Masalahnya adalah hidup orang-orang beriman yang belum menunjukkan kualitas tertentu. Iman tak berkualitas ditandai dengan hidup pribadi umat yang masih rapu. Paulus mengoreksi jemaat di Efesus yang masih memiliki kebiasaan untuk hidup dalam dosa. Mereka hidup dalam percabulan, rupa-rupa kecemaran atau keserakahan. Ia mengatakan bahwa dengan hanya menyebutnya pun jangan karena dari awal Tuhan memiliki rencana untuk menguduskan setiap pribadi. Selain itu, jemaat diminta supaya tidak mengucapkan perkataan kotor, perkataan kosong atau sembrono. Hal ini tidak elok kalau didengar. Paulus menambahkan wejangannya dengan mengatakan bahwa orang-orang sundal, orang cabul atau orang serakah, penyembah berhala tidak mendapat bagian dalam Kerajaan Kristus Allah.
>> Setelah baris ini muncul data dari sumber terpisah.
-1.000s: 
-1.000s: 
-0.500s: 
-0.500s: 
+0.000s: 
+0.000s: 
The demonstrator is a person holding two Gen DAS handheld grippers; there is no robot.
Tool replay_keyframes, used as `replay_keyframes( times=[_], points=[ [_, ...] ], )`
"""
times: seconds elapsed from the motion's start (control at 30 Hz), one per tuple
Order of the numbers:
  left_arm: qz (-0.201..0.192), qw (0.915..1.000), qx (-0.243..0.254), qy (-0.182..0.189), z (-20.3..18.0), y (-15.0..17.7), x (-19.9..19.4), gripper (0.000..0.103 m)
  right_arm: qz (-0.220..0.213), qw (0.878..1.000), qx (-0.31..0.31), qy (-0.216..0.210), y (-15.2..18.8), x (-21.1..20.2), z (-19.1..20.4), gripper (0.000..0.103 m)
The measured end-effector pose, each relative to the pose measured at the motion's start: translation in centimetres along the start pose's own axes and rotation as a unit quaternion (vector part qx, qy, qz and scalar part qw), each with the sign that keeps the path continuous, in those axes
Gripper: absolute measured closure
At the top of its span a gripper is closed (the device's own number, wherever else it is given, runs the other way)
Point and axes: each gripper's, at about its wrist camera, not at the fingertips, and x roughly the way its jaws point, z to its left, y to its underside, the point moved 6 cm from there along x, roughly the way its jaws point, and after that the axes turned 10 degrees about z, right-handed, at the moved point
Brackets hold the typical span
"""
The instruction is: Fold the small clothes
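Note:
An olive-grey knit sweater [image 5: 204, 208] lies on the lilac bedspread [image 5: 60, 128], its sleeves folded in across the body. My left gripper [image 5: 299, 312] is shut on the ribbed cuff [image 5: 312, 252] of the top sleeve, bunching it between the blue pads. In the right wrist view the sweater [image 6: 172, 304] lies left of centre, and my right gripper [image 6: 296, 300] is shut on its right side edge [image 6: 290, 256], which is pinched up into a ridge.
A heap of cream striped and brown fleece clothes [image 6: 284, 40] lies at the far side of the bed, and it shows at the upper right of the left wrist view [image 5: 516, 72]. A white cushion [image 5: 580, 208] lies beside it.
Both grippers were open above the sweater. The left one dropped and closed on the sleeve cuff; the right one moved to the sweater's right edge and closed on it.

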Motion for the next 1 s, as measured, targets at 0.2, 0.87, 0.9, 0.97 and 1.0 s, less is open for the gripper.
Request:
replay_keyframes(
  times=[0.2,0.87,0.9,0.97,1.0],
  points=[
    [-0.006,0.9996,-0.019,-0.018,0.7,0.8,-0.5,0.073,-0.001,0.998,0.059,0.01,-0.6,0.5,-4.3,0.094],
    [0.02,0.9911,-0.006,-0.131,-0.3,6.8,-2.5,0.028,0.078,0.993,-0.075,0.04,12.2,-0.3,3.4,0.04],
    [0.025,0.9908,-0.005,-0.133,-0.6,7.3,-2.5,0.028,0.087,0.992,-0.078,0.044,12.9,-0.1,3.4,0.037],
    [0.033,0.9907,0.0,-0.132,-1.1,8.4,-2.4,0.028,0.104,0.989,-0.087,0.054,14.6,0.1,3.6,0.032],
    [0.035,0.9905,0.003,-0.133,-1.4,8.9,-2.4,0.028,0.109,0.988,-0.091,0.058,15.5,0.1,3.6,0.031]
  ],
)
Apa yang harus kita lakukan? Menurut Paulus, kita harus selalu bersyukur dan bertobat. Ia berkata: “Memang dahulu kalian adalah kegelapan, tetapi sekarang kalian adalah terang di dalam Tuhan. Sebab itu hiduplah sebagai anak-anak terang.” (Ef 5:8). Bersama Daud kita berdoa: “Berbahagialah orang yang tidak berjalan menurut nasihat orang fasik yang tidak berdiri di jalan orang berdosa, dan yang tidak duduk dalam kumpulan kaum pencemooh; tetapi yang kesukaannya ialah hukum Tuhan, dan siang dan malam merenungkannya” (Mzm 1:1-2).
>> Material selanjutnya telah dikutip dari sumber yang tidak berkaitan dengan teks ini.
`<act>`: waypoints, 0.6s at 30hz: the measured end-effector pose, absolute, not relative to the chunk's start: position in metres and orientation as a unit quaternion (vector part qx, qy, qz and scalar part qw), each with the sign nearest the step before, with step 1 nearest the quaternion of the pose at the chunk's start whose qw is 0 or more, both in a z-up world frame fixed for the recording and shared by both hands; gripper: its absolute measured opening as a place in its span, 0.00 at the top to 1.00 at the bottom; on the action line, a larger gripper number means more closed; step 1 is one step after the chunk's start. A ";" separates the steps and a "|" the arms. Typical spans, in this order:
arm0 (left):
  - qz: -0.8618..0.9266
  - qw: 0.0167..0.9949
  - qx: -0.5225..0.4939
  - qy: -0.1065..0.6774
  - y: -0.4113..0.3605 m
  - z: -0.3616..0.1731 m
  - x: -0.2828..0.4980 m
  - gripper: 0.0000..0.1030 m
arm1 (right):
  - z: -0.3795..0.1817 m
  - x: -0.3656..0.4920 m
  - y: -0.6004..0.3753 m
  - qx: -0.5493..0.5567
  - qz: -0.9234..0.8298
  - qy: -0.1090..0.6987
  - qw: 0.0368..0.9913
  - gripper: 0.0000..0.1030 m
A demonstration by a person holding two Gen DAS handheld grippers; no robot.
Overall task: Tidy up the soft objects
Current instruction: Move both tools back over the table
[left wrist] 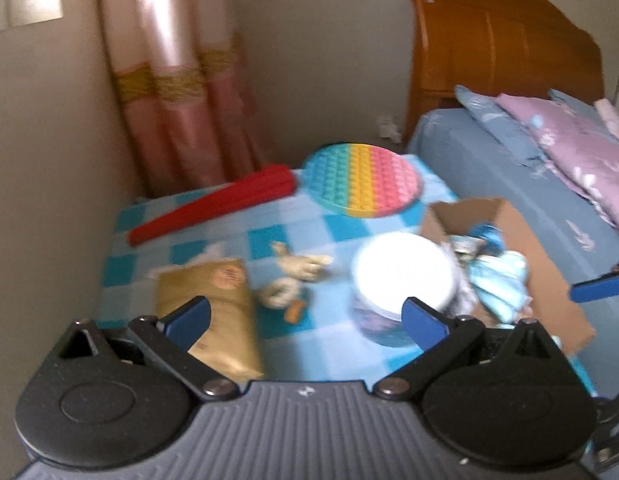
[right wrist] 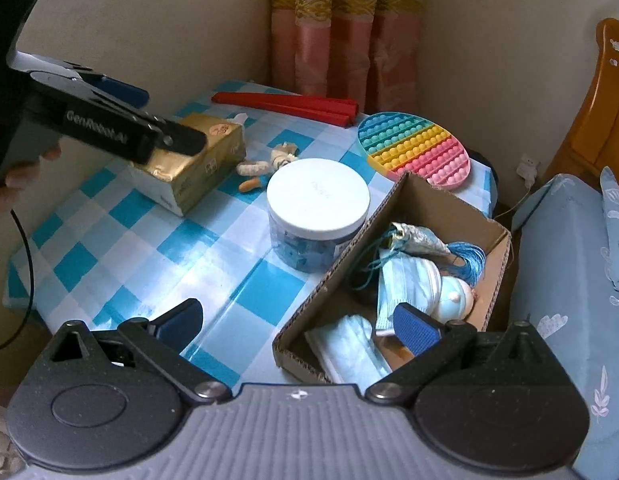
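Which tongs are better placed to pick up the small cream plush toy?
Probably the left tongs: open, they face the cream plush toy. The right tongs hang over the cardboard box.

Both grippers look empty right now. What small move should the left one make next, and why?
Probably ease the open left gripper forward and down toward the small cream plush toy on the blue checked tablecloth. It lies loose between the gold tissue pack and the white-lidded jar, outside the cardboard box that already holds soft items. The right gripper is open over that box.

A checked-cloth table [right wrist: 121, 236] carries a tissue pack [right wrist: 193, 160], jar [right wrist: 317, 212], cardboard box [right wrist: 393, 216], rainbow pad [right wrist: 413, 148] and red fan [right wrist: 285, 106].
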State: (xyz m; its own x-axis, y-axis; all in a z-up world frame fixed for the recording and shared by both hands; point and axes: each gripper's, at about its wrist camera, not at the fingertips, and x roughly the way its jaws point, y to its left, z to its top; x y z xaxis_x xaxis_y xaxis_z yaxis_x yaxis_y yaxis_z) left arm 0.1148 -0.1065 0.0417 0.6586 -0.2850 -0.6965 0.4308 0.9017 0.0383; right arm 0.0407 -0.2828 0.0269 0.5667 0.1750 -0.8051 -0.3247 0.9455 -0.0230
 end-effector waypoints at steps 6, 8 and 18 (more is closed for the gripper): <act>-0.158 0.911 0.101 0.366 -0.078 0.045 0.150 0.02 | 0.033 0.062 -0.280 -0.082 0.151 0.434 0.884 0.00; -0.151 0.911 0.097 0.371 -0.072 0.046 0.164 0.02 | 0.035 0.074 -0.278 -0.084 0.156 0.432 0.884 0.00; -0.112 0.904 0.051 0.410 -0.054 0.033 0.252 0.02 | 0.037 0.137 -0.262 -0.093 0.168 0.424 0.885 0.00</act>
State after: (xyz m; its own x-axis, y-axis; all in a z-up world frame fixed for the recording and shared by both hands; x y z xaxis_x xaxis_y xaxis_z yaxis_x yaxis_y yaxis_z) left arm 0.2520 -0.0536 0.0328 0.6383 -0.1612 -0.7527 0.2448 0.9696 0.0000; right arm 0.1367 -0.2622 0.0367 0.5847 0.2186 -0.7812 -0.3761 0.9263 -0.0223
Dalam bacaan Injil, Tuhan Yesus mengajar kita untuk menunjukkan kualitas iman kita sebagai pengikut-Nya. Kualitas iman itu ditandai dengan kualitas untuk mengasihi tanpa batas. Sehingga dalam situasi apapun kita tetap menomorsatukan kasih dan nilai kemanusiaan. Dikisahkan bahwa pada hari Sabat Yesus menyembuhkan seorang wanita yang delapan belas tahun dirasuki roh jahat. Sebab itu ia mengalami kelainan fisik yakni terus membungkuk, penuh kesakitan. Yesus melihatnya dan mengatakan bahwa penyakitnya sembuh. Ia juga menumpangkan tangan ke atasnya. Ibu itu sembuh total dan memuliakan Allah.
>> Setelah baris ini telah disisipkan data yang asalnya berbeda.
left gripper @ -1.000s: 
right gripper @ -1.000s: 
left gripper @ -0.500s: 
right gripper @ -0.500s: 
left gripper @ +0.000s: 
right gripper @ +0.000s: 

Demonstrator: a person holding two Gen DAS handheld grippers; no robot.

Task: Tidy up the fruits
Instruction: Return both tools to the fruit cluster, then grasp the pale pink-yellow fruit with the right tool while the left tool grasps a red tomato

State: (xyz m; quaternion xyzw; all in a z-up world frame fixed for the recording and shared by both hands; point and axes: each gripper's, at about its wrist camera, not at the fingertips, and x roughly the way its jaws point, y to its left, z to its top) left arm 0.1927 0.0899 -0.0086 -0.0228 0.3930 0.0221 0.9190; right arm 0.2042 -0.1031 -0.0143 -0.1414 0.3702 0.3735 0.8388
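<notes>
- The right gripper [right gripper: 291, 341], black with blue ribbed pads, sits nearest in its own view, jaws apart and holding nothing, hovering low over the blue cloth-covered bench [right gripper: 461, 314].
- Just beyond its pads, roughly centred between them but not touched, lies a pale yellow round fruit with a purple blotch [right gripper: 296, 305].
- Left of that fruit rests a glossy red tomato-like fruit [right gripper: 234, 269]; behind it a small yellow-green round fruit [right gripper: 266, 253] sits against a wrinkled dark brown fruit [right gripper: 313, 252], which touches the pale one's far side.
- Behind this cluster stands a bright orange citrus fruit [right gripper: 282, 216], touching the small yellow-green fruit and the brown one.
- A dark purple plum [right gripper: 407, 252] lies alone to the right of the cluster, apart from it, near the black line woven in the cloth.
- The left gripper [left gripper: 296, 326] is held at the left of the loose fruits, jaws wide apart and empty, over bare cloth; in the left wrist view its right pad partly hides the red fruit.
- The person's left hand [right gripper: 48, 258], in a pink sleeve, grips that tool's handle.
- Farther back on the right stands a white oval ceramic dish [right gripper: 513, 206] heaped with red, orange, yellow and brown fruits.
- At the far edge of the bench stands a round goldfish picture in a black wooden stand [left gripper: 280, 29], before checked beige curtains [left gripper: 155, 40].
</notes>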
Perbuatan baik yang dilakukan Yesus tidak dihargai. Orang hanya melekat pada aspek legalitasnya saja dan mempersalahkan Yesus karena melanggar hari Sabat. Bagi orang Yahudi, hari Sabat adalah hari istirahat karena merupakan hari Tuhan. Dalam hidup keseharian mereka, ada pekerjaan dadakan yang mereka lakukan, misalnya melepaskan dan memberi makan ternak mereka. Maka Yesus mengatakan bahwa wanita yang sakit selama delapan belas tahun itu layak untuk dibebaskan dari kuasa roh jahat.

Kualitas iman kita menjadi tarohannya. Maka kita boleh bertanya apakah kita memiliki kepekaan untuk memperhatikan orang yang sakit, yang sangat membutuhkan pertolongan kita? Apakah kita murah hati dan selalu siap untuk membaktikan diri bagi kebaikan sesama? Kita sungguh Kristiani kalau kita mampu mengasihi seperti Tuhan sendiri mengasihi kita.